The optimist in me takes it as a partial victory for my managed migration campaign that my party’s immigration target in the manifesto has been downgraded from “pledge” to mere “ambition”, or perhaps—I do not know— it is just the narcissist in me who thinks that way. However, this nation’s economic future depends on our taking the right approach towards those who wish to work, study and contribute here, and a rigid cap has created too many perverse outcomes, while also proving ultimately undeliverable.

I will not go over that ground again. Instead, I will talk about two constituency perspectives—quite differing perspectives, it has to be said—on immigration. First, there is the perspective of the square mile, or the City of London. City business entirely accepts that even skilled immigration cannot be unlimited. There are valid concerns about the displacement of skilled workers from the domestic market, although highly skilled immigrants tend to generate economic activity, which encourages further growth and hence creates employment. Attracting highly skilled people here to the UK, even for very short periods, generates a wider footprint through expenditure on hotels, catering, transport, retail and the like.

I am pleased to note that, after a number of worries were raised about specific visa types for skilled professionals, there is recognition among City firms that substantive changes have been made as a result and that, as has been pointed out, Home Office officials are happy to engage constructively. For instance, the list of business visitors doing permissible activities now includes internal auditors and people entering the UK to receive corporate training from a third party. The Schengen pilot scheme for Chinese visitors, which was announced by the Chancellor in October 2013, allows selected Chinese travel agents to apply for UK visas by submitting the Schengen visa form, rather than having to make two separate, costly and time-consuming applications. I give credit to the Home Secretary and the Home Office for their work in that regard. Inevitably, that sort of initiative will ensure that the work for agents is reduced, which will lead to more talented and wealthy tourists coming here to the UK and the rest of the Schengen area.

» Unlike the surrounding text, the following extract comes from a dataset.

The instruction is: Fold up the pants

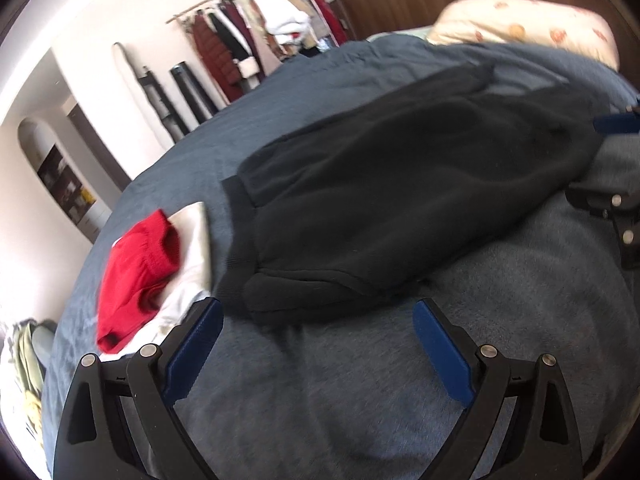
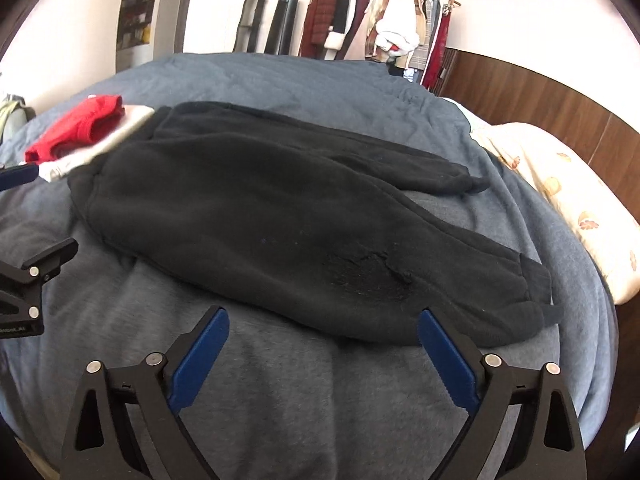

Meanwhile, the electronic visa waiver system for applicants from Kuwait, Oman, Qatar and the United Arab Emirates will facilitate the entry of high-spending Arab nationals, who have the potential to be investors in infrastructure and other areas. I know that that is close to the hearts of the members of the Home Affairs Committee. The prospect of a new category of entrepreneurial visas for graduates and the development of a tech visa has been welcomed by businesses, particularly in the high-tech sector in the City.

The users of the current system—not only in the financial and professional services sector but across all other areas of business and among those who advise them—remain concerned about its operation. It is vital that this Government are seen to be supporting innovation in IT, animation and filming, life sciences and other areas. Specialists who cannot work here will simply go to other global centres. Projects may follow talent offshore if the talent cannot come to the UK to work on those projects. Efforts should be made to encourage students to remain in the UK post-graduation if they have the technical skills and entrepreneurial talent.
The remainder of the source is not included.